Your instructions: Repeat the listing below in full and exactly, but without its pictures.

Recorded information:

....

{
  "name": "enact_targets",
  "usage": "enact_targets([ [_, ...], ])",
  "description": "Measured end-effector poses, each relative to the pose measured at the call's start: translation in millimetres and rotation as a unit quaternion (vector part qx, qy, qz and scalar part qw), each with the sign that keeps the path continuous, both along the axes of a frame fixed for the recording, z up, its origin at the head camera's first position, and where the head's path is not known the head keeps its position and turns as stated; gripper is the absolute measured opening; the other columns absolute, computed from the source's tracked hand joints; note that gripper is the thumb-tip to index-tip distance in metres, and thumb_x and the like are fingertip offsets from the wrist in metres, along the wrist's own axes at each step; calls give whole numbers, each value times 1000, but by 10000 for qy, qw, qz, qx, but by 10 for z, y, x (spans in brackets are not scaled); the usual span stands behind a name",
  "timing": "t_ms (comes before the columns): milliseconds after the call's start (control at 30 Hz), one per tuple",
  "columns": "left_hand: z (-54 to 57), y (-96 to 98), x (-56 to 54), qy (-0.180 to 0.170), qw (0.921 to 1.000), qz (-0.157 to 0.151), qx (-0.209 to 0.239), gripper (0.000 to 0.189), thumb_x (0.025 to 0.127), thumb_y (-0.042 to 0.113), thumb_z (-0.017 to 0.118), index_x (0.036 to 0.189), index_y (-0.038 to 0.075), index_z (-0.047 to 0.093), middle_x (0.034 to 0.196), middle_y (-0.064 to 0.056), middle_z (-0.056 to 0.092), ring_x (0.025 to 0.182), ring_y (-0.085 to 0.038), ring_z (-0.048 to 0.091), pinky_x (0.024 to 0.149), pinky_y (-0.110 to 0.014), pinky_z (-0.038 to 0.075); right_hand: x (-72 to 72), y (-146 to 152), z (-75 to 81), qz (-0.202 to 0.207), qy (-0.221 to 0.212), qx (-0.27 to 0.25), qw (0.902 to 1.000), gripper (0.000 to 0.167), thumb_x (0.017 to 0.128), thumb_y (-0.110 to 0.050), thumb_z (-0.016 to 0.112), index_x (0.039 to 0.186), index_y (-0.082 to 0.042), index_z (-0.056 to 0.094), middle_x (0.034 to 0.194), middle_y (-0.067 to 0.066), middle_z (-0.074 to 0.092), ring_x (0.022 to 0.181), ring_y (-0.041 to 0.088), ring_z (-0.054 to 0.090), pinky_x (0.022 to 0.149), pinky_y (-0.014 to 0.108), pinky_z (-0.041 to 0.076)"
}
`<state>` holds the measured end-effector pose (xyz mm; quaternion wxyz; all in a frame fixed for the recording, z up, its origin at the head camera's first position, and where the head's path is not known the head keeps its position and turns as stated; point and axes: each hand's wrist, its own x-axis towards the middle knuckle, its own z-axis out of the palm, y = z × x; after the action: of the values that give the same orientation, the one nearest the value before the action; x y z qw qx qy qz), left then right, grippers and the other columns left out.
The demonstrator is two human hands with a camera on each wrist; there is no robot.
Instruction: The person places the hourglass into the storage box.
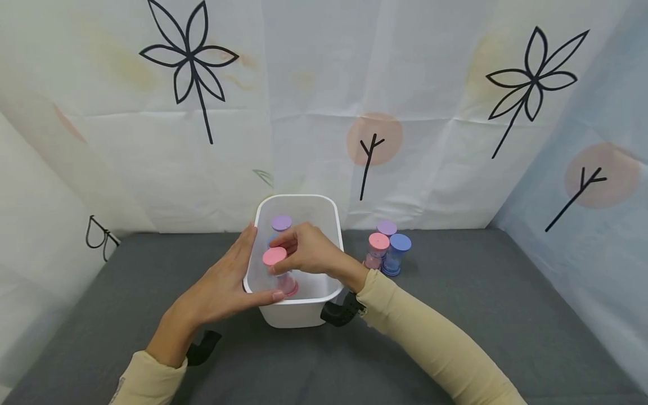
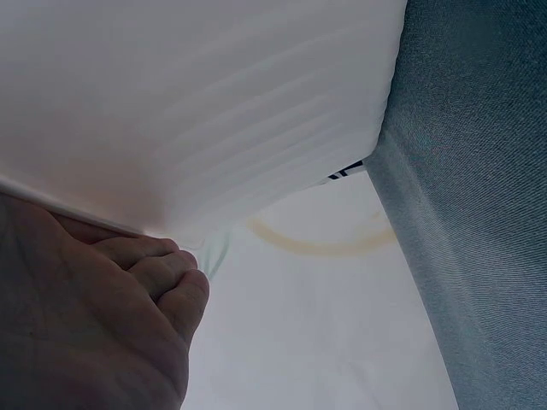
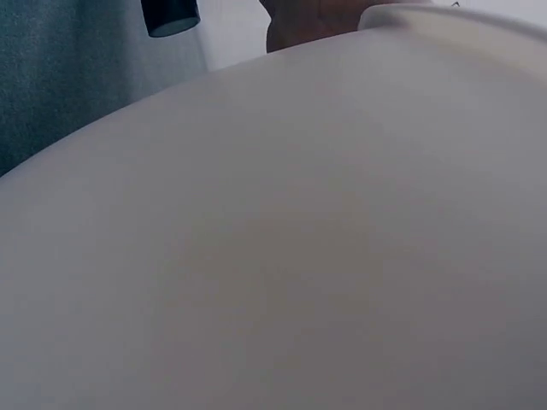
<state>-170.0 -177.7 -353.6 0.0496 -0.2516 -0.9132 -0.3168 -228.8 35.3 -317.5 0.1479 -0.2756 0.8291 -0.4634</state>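
Note:
My right hand (image 1: pixel 316 250) reaches into a white plastic bin (image 1: pixel 304 314) and pinches the pink cap of a sand timer (image 1: pixel 275 256) between thumb and fingers. The timer has a clear body and a pink base, and leans a little inside the bin. Behind it stands a purple-capped timer (image 1: pixel 281 223), with something blue partly hidden by my fingers. My left hand (image 1: pixel 223 284) rests at the bin's left near corner, fingers straight along the side rim and thumb along the front rim. In the left wrist view, its fingers (image 2: pixel 162 269) touch the rim.
Right of the bin, three more timers stand close together on the grey cloth (image 1: pixel 481 315): a pink one (image 1: pixel 378 242), a blue one (image 1: pixel 400 243) and a purple one (image 1: pixel 387 227) behind. A patterned white curtain (image 1: pixel 304 84) hangs right behind the bin.

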Motion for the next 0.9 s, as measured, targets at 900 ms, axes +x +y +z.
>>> enact_targets([
  [900,16,4,2,-166,9999,-13,-32,127,82,60,78,163,14,-7,170,-2,-5,154,-26,8,114,-59,27,-53,-99,-18,-131,539,1029,9931,48,75,-10,91,119,0,74,109,7,75,92,10,67,80,21,52],
])
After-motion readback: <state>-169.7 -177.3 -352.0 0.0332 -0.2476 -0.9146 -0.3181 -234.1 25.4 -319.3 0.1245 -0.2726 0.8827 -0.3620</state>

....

Answer to the problem:
{
  "name": "enact_targets",
  "usage": "enact_targets([ [_, ...], ])",
  "description": "Measured end-effector poses, each relative to the pose measured at the call's start: translation in millimetres and rotation as a unit quaternion (vector part qx, qy, qz and scalar part qw), each with the sign that keeps the path continuous, both along the axes of a frame fixed for the recording, z up, its origin at the head camera's first position, and where the head's path is not known the head keeps its position and turns as stated; gripper is the absolute measured opening; the other columns absolute, computed from the source's tracked hand joints; note that gripper is the thumb-tip to index-tip distance in metres, and thumb_x and the like are fingertip offsets from the wrist in metres, along the wrist's own axes at each step; calls give whole numbers, each value times 1000, but by 10000 for qy, qw, qz, qx, but by 10 for z, y, x (spans in brackets are not scaled); the usual span stands behind a name",
  "timing": "t_ms (comes before the columns): milliseconds after the call's start (control at 30 Hz), one per tuple",
  "columns": "left_hand: z (-54 to 57), y (-96 to 98), x (-56 to 54), qy (-0.180 to 0.170), qw (0.921 to 1.000), qz (-0.157 to 0.151), qx (-0.209 to 0.239), gripper (0.000 to 0.189), thumb_x (0.025 to 0.127), thumb_y (-0.042 to 0.113), thumb_z (-0.017 to 0.118), index_x (0.036 to 0.189), index_y (-0.038 to 0.075), index_z (-0.047 to 0.093), middle_x (0.034 to 0.196), middle_y (-0.064 to 0.056), middle_z (-0.056 to 0.092), ring_x (0.025 to 0.182), ring_y (-0.085 to 0.038), ring_z (-0.048 to 0.091), pinky_x (0.024 to 0.149), pinky_y (-0.110 to 0.014), pinky_z (-0.038 to 0.075); right_hand: x (-72 to 72), y (-146 to 152), z (-75 to 81), qz (-0.202 to 0.207), qy (-0.221 to 0.212), qx (-0.27 to 0.25), qw (0.902 to 1.000), gripper (0.000 to 0.167), thumb_x (0.017 to 0.128), thumb_y (-0.110 to 0.050), thumb_z (-0.016 to 0.112), index_x (0.039 to 0.186), index_y (-0.082 to 0.042), index_z (-0.056 to 0.094), middle_x (0.034 to 0.194), middle_y (-0.067 to 0.066), middle_z (-0.074 to 0.092), ring_x (0.022 to 0.181), ring_y (-0.041 to 0.088), ring_z (-0.054 to 0.090), pinky_x (0.022 to 0.149), pinky_y (-0.014 to 0.108), pinky_z (-0.041 to 0.076)"
}
`<state>` holds the measured end-effector pose (xyz mm; quaternion wxyz; all in a frame fixed for the recording, z up, its origin at the head camera's first position, and where the head's path is not known the head keeps its position and turns as stated; point and axes: each hand's wrist, its own x-axis towards the middle knuckle, its own z-axis out of the palm, y = z × x; after the action: of the values that give the same orientation, the one nearest the value before the action; x y z qw qx qy qz), left then right, grippers and the other columns left out.
The demonstrator is two human hands with a camera on each wrist; there is no robot.
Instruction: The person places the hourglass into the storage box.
<state>-170.0 -177.7 -353.6 0.0496 -0.2516 -0.9132 -0.3168 -228.8 35.3 -317.5 0.1479 -0.2756 0.8291 -0.4634</state>
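Note:
My right hand (image 1: pixel 316 250) reaches into a white plastic bin (image 1: pixel 304 314) and pinches the pink cap of a sand timer (image 1: pixel 275 256) between thumb and fingers. The timer has a clear body and a pink base, and leans a little inside the bin. Behind it stands a purple-capped timer (image 1: pixel 281 223), with something blue partly hidden by my fingers. My left hand (image 1: pixel 223 284) rests at the bin's left near corner, fingers straight along the side rim and thumb along the front rim. In the left wrist view, its fingers (image 2: pixel 162 269) touch the rim.
Right of the bin, three more timers stand close together on the grey cloth (image 1: pixel 481 315): a pink one (image 1: pixel 378 242), a blue one (image 1: pixel 400 243) and a purple one (image 1: pixel 387 227) behind. A patterned white curtain (image 1: pixel 304 84) hangs right behind the bin.
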
Motion for the next 0.9 s, as measured, targets at 900 ms, axes +x +y +z.
>>> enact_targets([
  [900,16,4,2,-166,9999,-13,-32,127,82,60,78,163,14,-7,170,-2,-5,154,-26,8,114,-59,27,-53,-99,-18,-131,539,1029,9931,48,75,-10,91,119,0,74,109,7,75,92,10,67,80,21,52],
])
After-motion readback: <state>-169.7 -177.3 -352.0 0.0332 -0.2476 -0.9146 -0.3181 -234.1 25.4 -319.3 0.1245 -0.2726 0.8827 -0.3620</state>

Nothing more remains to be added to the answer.